● Prompt: Copy out all of the data below exactly, so that no word differs from the original.

════════════════════

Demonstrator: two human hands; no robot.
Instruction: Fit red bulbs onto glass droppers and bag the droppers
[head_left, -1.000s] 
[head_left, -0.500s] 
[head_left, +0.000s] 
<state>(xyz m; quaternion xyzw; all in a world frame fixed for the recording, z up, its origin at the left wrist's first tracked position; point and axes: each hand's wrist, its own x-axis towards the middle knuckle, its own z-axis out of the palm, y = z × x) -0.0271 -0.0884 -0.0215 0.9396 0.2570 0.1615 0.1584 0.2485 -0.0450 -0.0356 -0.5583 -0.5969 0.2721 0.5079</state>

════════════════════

● Output of the task:
Demonstrator: two human hands; no robot.
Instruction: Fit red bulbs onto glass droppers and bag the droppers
[head_left, -1.000s] 
[head_left, -0.500s] 
[head_left, +0.000s] 
<state>(xyz m; quaternion xyzw; all in a world frame fixed for the recording, z up, its origin at the left wrist's first tracked position; point and axes: each hand's wrist, its own x-axis towards the middle knuckle, its own z-axis out of the palm, y = z × x) -0.0271 -0.0884 -0.0215 0.9396 0.2570 0.1615 0.1584 0.2485 -0.0450 -0.0356 -0.5583 -0.5969 0.2721 0.5079</state>

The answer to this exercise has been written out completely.